Я хотела иной жизни. Независимости. Путешествий. Спортивных игр! На все это требовались деньги.

Но с джинном в руках – буквально – кто мне помешает? Я могу объездить весь мир, как мисс Изабелла Берд[1]. Купить огромное поместье, а на месте сада разбить лужайку для крикета и пригласить лучших игроков страны!

Только они обязательно должны позволить мне ударить по мячу. И надеть форму и кепку. О! Лучше создам команду девочек и научу их играть. Мы организуем целую лигу! И женский крикет с моей помощью распространится на Британских островах.

Мэйв Меррит – юная путешественница и чемпионка мира среди женщин по игре в крикет!

От разыгравшегося воображения сердце так и колотилось. Наконец я решила открыть секрет Алисе. Эту тайну, фантастически огромную, потрясающе удивительную, не в силах вынести один человек. Он просто взорвется. Кроме того, на месте Алисы я бы хотела знать. И потом держала бы рот на замке. Друзья есть друзья.

Я села в кровати.

Алиса распустила волосы цвета сливочного масла и принялась расчесывать их перед сном.

– Алиса… – позвала я, – ты умеешь хранить секреты?

Подруга заинтересованно приподняла брови и пересела на мою кровать, устроившись в ногах.

– Конечно, – прошептала она. – Это про того мальчишку из приюта?

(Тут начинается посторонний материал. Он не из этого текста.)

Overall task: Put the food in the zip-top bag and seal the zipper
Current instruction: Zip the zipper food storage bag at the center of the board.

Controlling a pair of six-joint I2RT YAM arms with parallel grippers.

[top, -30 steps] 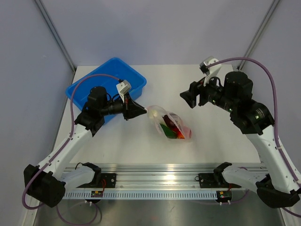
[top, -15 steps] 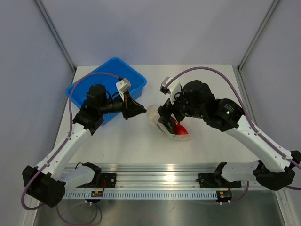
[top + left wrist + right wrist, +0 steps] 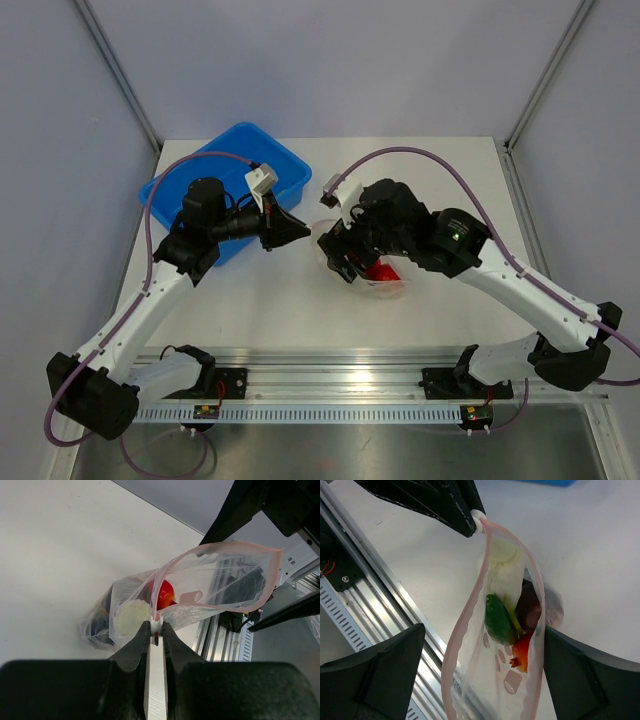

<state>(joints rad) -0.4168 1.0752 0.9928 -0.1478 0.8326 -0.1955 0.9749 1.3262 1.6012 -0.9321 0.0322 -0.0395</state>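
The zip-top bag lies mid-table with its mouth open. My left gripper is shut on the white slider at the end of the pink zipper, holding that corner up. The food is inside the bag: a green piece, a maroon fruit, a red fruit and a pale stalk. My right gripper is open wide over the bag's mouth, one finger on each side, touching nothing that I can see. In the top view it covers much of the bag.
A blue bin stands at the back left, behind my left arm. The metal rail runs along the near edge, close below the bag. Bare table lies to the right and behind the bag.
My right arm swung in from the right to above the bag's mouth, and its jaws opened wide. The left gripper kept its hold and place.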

Я с отвращением сморщилась.

– Нет! Это фантастический и необычный секрет. Ты не поверишь! Только помни – не говори ни единой живой душе…

Алиса придвинулась ближе.

– Клянусь могилой матушки! Пусть меня терзают раскаленными щипцами, я никогда…

– Ну будет, будет тебе… – Раскаленные щипцы, выдумала тоже. Я достала из кармана халата банку сардин.

– Это твой секрет? – разочарованно протянула Алиса. – Банка сардин? Не люблю сардины, предпочитаю копченую селедку.

– Нет, глупышка, – ухмыльнулась я. – Это необычные сардины. – Я понизила голос еще больше и сказала: – Там, внутри, джинн.

Алиса поджала губы и наградила меня долгим взглядом.

– Снова подшучиваешь надо мной, Мэйв? Это розыгрыш?

Я покачала головой.

– Честью клянусь: нет! – прошептала я. – Показала б тебе его прямо здесь, но нас тогда тут же поймают. Я нашла его сегодня в мусорном баке, пока отбывала провинность. У меня на глазах, прямо там, в переулке, он наколдовал тигра и кобру. Верно как день: он вылез из этой самой жестянки.

– Я думала, джинны живут в лампах, – возразила Алиса. – Что он забыл в банке сардин? И как такая банка оказалась здесь, в Лондоне, в мусорном баке школы мисс Саламанки?

– Не представляю. – Жестом я попросила подругу говорить тише. – Но он там. Прямо там! И он исполнит три моих желания. Только подумай, Алиса! Любые три самых заветных желания. Пока не знаю, что выбрать: я могла бы отправиться во Флоренцию, Венецию, Иерусалим, Константинополь. Или в Каир, в Гизу – взглянуть на пирамиды! Я могла бы поехать в Конго, побывать на сафари…

Алиса заплела косы и вернулась на свою кровать.

– Джинн в Лондоне, в наши дни, – задумалась она. – Из банки с сардинами. – Она улеглась, но тут же вскочила снова. – Говоришь, его заметил тот сирота из соседнего приюта?

– Ну да, – кивнула я. – Иначе зачем бы он стал подбрасывать мне записку?

– «Я видел твоего зеленого парня», – повторила она сама себе. – «Твоего зеленого парня»…

Кажется, Алиса начала мне верить, хотя мне не нравилось, что ее скептицизм поколебала записка мальчишки, а не мое собственное признание. Может, я порой и преувеличиваю – исключительно ради красного словца, – но всегда говорю правду. В основном. Вру только людям, которые правды не заслуживают, – таким, как Тереза.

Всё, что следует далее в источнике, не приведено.